ACTION ITEM: Every line from the start of the data through the line containing "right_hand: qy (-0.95" should be retyped exactly; the pictures should not.

(Entries taken from a collection)
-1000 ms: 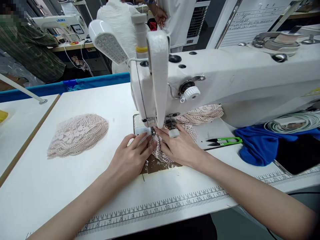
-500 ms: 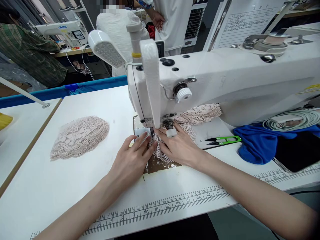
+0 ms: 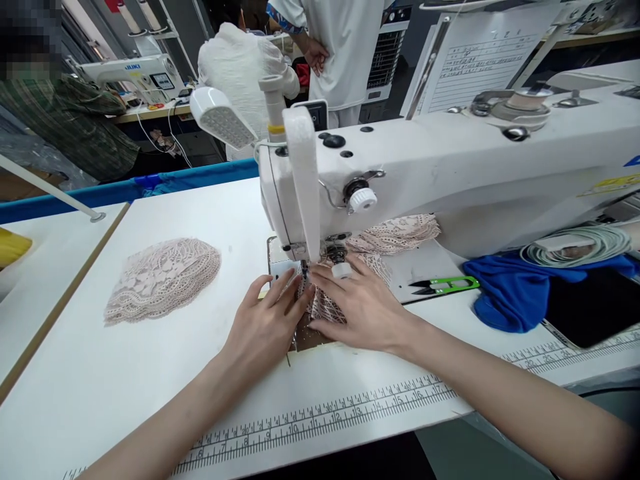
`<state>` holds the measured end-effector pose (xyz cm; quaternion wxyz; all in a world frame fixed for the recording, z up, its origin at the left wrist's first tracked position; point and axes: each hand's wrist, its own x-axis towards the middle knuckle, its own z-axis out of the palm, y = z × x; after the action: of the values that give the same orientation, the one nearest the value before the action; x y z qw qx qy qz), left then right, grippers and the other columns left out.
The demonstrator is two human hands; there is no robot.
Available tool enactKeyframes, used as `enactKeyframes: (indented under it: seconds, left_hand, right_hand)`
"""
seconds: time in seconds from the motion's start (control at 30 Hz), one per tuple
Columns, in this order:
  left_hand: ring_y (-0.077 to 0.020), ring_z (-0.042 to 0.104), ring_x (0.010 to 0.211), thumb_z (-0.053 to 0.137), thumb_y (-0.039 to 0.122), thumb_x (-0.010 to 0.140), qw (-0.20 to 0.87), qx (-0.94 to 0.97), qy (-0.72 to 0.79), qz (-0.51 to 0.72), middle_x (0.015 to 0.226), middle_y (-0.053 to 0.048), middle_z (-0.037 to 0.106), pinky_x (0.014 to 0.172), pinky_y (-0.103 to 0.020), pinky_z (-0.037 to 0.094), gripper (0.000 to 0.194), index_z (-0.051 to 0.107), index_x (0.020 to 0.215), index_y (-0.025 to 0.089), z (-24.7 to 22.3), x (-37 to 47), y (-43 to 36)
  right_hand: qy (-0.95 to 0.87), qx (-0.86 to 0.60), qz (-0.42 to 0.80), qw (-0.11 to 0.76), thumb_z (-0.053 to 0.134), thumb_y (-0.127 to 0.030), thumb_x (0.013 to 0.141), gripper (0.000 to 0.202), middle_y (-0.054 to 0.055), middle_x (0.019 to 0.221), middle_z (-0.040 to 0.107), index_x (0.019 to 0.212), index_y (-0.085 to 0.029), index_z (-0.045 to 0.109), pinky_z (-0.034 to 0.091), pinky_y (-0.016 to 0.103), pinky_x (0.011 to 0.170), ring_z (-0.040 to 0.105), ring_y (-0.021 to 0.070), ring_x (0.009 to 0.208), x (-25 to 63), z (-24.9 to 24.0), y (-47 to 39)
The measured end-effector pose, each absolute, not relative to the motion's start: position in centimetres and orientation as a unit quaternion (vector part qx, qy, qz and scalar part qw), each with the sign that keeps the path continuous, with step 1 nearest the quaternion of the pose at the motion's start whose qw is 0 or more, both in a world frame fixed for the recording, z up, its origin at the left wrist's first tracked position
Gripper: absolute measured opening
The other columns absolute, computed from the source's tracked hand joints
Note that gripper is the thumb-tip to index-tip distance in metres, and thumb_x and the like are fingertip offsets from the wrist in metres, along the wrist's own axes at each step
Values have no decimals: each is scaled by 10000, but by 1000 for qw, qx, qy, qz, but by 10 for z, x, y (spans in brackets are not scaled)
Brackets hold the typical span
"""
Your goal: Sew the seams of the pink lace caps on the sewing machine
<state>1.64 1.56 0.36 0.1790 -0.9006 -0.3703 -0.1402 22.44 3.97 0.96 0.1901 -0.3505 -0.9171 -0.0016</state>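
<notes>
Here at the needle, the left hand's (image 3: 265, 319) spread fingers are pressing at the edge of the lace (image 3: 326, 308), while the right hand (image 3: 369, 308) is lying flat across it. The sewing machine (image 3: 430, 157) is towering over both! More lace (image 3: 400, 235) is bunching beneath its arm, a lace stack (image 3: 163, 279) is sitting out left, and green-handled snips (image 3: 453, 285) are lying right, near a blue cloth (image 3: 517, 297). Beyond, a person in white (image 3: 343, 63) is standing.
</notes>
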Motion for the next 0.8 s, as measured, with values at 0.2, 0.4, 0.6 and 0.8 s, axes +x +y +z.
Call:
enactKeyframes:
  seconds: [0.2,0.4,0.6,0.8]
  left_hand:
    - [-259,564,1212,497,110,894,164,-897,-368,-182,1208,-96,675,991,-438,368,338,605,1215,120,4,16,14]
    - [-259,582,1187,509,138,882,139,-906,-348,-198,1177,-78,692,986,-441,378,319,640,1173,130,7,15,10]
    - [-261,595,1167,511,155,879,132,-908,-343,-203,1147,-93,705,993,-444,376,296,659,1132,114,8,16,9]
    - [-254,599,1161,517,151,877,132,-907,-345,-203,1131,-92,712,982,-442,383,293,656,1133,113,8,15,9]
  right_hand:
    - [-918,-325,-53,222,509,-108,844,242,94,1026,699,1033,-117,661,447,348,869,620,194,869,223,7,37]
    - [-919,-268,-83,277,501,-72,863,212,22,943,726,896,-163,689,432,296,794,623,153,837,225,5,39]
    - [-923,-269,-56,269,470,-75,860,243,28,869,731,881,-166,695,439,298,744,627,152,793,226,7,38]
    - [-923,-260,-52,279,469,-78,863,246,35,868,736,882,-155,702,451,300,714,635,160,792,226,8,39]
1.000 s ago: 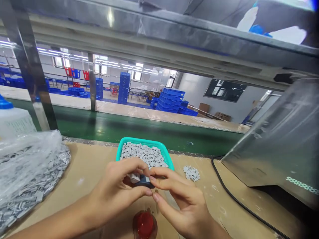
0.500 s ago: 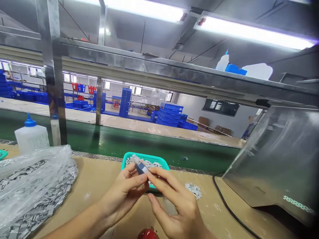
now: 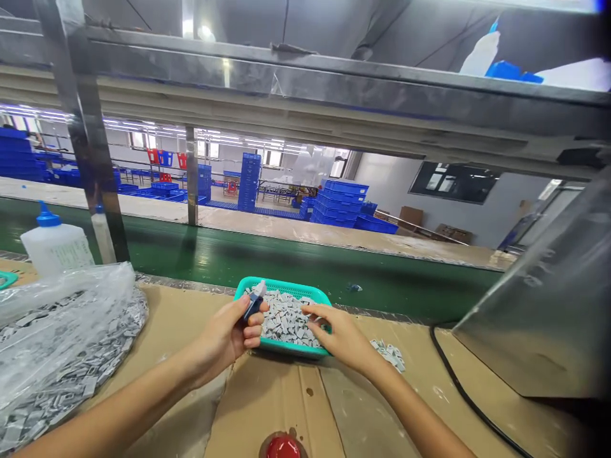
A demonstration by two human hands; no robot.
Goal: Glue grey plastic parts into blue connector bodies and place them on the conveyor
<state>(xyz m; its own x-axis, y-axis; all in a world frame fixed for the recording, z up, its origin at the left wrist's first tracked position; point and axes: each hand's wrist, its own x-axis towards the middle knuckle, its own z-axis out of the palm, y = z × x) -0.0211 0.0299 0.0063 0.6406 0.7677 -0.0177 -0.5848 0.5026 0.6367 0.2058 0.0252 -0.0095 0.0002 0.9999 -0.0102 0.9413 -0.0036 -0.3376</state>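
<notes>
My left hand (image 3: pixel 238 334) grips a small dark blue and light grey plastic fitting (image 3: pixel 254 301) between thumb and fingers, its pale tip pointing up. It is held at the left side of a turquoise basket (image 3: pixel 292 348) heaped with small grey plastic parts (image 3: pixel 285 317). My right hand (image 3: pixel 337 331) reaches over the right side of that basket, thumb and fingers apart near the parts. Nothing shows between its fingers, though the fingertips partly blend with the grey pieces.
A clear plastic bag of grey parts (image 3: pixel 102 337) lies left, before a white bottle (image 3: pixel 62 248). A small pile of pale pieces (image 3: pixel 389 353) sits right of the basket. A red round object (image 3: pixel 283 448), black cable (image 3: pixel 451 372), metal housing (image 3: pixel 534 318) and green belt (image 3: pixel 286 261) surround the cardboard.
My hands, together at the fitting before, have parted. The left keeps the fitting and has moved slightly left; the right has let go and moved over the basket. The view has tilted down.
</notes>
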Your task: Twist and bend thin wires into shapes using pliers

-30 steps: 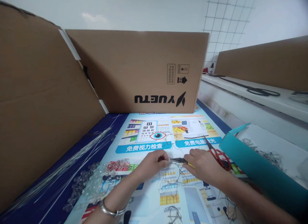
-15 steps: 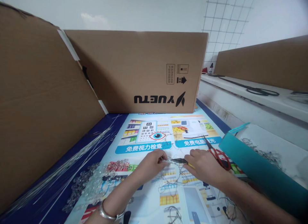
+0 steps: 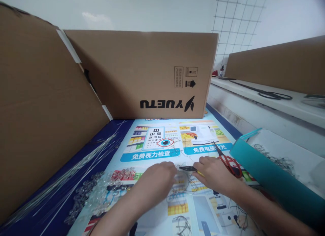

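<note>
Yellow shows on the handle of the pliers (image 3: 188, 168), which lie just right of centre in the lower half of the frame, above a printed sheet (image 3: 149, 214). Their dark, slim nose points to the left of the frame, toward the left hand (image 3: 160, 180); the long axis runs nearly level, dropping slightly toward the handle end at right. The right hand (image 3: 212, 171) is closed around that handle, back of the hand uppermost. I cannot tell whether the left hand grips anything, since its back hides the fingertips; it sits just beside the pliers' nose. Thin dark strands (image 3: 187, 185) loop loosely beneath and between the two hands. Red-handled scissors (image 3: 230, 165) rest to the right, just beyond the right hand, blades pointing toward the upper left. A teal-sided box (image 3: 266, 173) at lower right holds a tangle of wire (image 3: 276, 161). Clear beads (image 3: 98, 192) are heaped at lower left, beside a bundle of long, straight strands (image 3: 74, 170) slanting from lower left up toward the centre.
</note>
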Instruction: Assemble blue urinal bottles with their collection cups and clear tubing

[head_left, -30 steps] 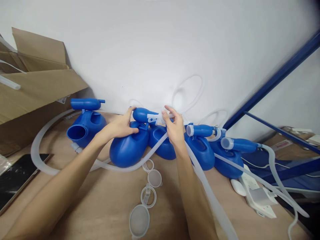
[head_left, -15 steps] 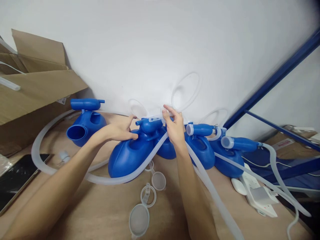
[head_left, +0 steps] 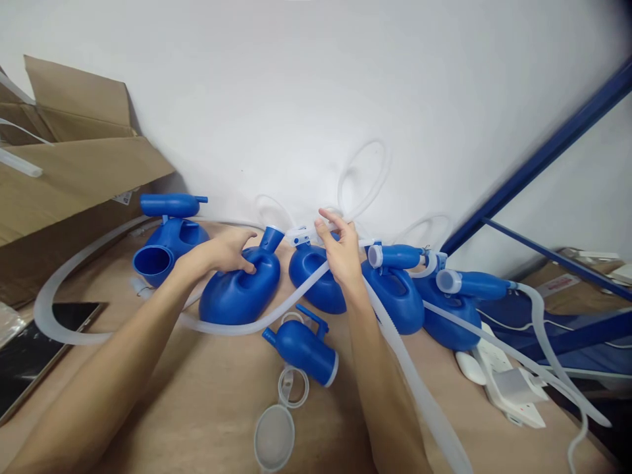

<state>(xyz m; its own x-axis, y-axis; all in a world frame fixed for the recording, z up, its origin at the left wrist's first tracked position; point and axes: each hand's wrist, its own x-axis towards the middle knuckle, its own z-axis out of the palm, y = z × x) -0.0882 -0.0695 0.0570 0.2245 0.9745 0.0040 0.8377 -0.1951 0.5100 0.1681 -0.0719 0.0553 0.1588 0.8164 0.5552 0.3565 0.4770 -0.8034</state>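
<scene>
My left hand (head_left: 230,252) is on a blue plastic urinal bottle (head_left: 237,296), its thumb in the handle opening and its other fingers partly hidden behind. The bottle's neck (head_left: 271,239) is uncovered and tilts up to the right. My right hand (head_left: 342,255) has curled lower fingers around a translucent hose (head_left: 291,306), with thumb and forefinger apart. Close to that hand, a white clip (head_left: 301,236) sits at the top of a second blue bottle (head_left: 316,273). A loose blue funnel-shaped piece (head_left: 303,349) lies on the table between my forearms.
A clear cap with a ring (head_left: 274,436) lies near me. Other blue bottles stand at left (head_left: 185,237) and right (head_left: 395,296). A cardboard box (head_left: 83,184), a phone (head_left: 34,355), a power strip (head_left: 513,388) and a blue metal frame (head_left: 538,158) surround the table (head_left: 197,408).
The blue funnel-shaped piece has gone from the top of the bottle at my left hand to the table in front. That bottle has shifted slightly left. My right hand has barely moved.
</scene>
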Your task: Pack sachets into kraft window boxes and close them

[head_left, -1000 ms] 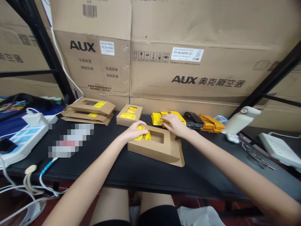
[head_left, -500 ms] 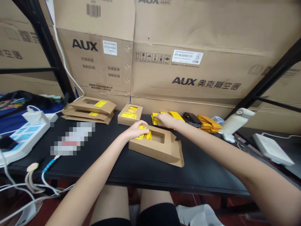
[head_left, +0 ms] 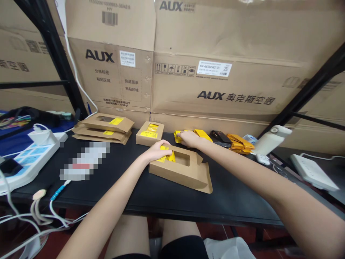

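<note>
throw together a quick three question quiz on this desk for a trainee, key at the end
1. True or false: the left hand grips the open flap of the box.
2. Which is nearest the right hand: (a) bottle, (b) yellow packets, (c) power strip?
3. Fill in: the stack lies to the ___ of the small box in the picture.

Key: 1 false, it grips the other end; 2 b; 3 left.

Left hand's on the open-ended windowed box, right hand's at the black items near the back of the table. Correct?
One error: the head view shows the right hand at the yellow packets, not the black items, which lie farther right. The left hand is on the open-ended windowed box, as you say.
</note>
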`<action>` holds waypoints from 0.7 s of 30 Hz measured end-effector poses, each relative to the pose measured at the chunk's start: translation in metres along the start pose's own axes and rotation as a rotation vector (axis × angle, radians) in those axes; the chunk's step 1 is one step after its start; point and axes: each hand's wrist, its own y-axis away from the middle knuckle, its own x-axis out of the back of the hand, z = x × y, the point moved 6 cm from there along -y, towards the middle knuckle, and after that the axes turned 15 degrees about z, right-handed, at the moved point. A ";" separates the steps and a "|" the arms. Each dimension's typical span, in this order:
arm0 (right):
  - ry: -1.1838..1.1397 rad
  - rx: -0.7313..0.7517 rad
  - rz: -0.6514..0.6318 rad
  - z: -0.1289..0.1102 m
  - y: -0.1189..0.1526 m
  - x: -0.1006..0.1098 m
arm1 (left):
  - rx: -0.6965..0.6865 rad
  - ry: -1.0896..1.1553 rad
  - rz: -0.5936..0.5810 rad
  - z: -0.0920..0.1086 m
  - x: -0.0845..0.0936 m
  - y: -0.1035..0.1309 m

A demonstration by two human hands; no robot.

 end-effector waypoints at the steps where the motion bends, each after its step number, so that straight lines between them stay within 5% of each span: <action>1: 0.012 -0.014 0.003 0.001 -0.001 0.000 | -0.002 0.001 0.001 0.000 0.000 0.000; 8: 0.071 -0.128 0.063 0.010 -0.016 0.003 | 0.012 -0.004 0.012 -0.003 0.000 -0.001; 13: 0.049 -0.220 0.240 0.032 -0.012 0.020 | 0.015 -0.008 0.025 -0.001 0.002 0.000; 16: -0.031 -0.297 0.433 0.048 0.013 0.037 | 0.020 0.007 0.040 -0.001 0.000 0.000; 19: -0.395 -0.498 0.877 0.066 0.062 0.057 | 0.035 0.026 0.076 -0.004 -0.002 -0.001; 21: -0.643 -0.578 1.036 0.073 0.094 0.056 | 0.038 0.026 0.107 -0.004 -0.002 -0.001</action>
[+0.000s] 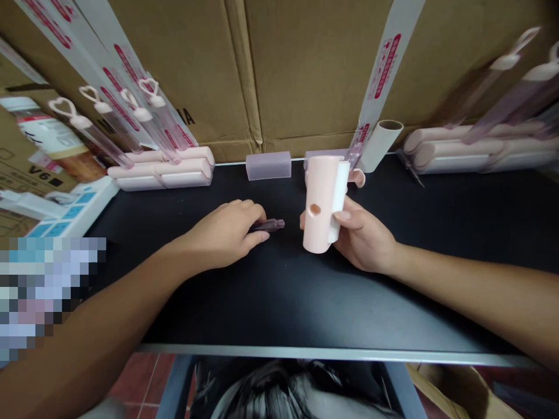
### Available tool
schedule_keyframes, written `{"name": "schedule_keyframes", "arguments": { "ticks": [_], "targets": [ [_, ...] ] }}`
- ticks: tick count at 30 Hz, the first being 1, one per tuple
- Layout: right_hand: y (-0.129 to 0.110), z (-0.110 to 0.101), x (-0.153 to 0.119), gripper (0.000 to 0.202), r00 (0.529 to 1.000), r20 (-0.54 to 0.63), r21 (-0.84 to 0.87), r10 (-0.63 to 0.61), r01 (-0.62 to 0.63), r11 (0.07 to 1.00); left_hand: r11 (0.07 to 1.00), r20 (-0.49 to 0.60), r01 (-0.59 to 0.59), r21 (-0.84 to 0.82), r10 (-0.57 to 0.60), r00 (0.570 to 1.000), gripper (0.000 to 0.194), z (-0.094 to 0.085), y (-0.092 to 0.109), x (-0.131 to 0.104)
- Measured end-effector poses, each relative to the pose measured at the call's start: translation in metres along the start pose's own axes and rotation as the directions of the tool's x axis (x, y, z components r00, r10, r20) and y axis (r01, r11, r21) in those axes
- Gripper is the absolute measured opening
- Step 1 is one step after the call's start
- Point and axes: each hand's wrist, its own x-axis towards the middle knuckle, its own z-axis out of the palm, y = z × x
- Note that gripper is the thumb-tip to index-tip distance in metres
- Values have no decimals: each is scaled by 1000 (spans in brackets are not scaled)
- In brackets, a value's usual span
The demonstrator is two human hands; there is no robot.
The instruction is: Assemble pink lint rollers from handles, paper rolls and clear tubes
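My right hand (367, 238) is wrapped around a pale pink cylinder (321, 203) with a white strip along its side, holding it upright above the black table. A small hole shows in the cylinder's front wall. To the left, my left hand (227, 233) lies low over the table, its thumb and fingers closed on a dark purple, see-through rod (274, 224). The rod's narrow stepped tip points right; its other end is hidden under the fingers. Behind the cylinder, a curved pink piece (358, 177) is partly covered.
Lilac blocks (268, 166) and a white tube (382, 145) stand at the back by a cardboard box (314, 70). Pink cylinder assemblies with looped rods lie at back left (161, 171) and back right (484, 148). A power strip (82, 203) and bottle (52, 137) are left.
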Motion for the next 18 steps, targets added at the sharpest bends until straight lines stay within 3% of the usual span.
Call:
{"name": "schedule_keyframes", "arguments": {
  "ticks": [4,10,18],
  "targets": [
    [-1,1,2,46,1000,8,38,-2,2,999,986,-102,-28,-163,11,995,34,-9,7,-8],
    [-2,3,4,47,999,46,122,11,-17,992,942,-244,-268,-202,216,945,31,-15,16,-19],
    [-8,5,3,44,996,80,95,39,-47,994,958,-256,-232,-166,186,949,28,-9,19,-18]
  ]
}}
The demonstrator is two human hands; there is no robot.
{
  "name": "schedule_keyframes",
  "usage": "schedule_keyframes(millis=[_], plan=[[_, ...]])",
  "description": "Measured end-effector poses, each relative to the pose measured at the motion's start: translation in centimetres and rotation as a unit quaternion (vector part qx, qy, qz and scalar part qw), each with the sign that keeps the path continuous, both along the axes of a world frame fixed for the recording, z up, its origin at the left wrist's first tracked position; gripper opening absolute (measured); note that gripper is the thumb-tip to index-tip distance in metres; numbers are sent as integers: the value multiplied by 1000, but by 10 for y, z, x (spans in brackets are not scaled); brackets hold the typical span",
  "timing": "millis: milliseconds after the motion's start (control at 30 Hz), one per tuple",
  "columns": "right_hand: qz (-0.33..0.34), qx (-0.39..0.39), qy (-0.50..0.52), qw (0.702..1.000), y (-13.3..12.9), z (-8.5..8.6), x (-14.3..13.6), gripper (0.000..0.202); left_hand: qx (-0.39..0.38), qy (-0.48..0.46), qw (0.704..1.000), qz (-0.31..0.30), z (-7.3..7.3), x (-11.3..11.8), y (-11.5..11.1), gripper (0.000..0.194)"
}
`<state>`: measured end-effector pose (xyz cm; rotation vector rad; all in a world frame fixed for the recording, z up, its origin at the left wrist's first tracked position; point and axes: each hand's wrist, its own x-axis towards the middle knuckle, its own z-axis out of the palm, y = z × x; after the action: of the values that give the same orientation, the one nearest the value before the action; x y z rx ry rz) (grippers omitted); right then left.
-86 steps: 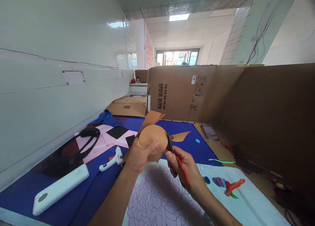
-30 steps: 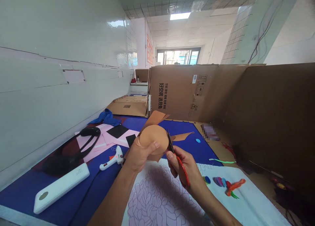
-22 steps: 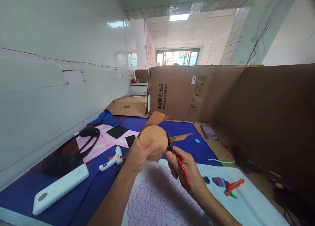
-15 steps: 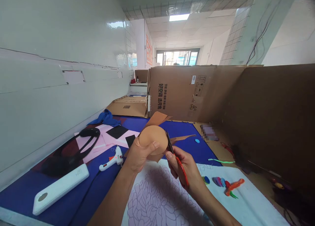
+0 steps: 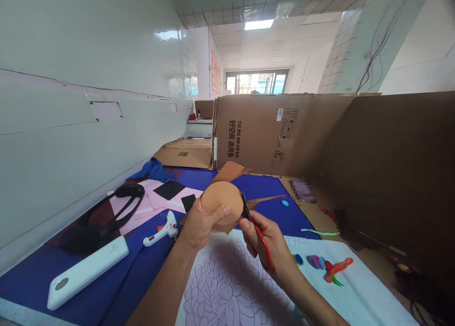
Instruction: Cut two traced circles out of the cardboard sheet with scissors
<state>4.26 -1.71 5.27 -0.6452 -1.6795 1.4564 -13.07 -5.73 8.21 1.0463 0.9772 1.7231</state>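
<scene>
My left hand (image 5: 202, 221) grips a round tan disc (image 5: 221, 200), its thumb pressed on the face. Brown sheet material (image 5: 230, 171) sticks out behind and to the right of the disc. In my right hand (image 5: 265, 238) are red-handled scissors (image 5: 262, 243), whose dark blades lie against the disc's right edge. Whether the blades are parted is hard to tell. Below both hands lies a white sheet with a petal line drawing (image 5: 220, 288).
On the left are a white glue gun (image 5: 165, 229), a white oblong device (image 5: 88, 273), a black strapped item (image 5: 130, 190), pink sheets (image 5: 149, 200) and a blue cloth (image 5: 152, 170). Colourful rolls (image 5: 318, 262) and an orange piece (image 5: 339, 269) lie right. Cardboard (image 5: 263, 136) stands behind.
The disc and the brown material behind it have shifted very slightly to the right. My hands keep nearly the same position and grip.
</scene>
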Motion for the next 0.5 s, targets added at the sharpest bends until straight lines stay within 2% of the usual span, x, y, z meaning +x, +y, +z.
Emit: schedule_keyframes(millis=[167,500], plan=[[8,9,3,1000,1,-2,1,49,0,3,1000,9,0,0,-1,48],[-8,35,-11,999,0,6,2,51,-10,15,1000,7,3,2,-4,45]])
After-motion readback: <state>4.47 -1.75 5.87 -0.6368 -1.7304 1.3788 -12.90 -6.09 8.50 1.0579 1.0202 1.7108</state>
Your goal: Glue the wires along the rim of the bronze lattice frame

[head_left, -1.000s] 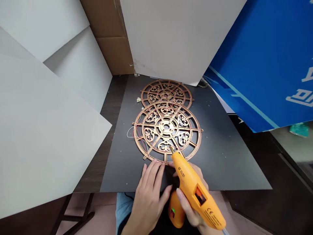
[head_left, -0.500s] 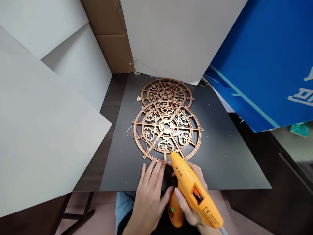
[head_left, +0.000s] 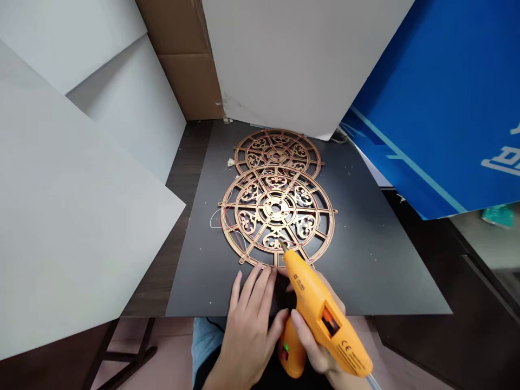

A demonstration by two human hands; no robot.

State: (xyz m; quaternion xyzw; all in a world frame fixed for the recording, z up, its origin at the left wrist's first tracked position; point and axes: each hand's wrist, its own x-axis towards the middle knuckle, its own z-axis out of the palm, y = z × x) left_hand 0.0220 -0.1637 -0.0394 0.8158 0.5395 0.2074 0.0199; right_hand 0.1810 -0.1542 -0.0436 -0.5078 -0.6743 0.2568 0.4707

SOLUTION TO THIS EXERCISE:
-1000 ms: 
-500 ms: 
+0 ms: 
`<state>` holds the measured end-effector pose (xyz cm; quaternion wxyz; all in a world frame fixed for the recording, z up, its origin at the left wrist's first tracked position; point and axes: each hand's wrist, its own x-axis towards the middle knuckle, its own z-axis out of the palm, y = z × x; after the action: of the values that give the same orientation, the one nearest the value before the action; x y z qw qx qy qz), left then right, grippers and the other columns left out.
The demonstrator is two human hands; there is no robot.
Available tool enactKeyframes, used as `enactKeyframes: (indented under it: seconds, left_hand, right_hand)`
"""
seconds: time in seconds from the motion's start (control at 30 Hz), one per tuple
Columns, in this order:
  left_hand: ring_y (-0.077 to 0.020), ring_z (-0.042 to 0.104), ring_x (0.010 to 0.211), thumb_z (-0.053 to 0.137), thumb_y (-0.039 to 0.122), thumb_x (-0.010 to 0.140), qw (-0.20 to 0.87), qx (-0.94 to 0.97), qy (-0.72 to 0.79), qz (-0.51 to 0.72), middle_x (0.015 to 0.226), middle_y (-0.053 to 0.048), middle_z (-0.037 to 0.106), pinky_x (0.014 to 0.172), pinky_y (-0.103 to 0.020), pinky_z (-0.037 to 0.094), gripper (0.000 to 0.194), index_z (-0.051 to 0.107), index_x (0.020 to 0.215), index_y (-0.025 to 0.089), z (-24.7 to 22.3), x (-37 to 47), y (-43 to 36)
  right_hand: qy (-0.95 to 0.87), qx (-0.86 to 0.60), qz (-0.42 to 0.80), qw (-0.11 to 0.76), thumb_z (-0.053 to 0.134), thumb_y (-0.127 to 0.030), thumb_x (0.013 to 0.141), gripper (0.000 to 0.202), middle_y (-0.054 to 0.055), middle_x (0.019 to 0.221), middle_z (-0.040 to 0.107), index_x (0.019 to 0.212), index_y (-0.085 to 0.029), index_z (-0.045 to 0.109), pinky_z (-0.034 to 0.091), pinky_y (-0.016 to 0.103), pinky_x (0.011 to 0.170), ring_z (-0.040 to 0.105), ring_y (-0.021 to 0.070), ring_x (0.009 to 0.208), x (-25 to 63), z (-24.9 to 24.0), y (-47 to 39)

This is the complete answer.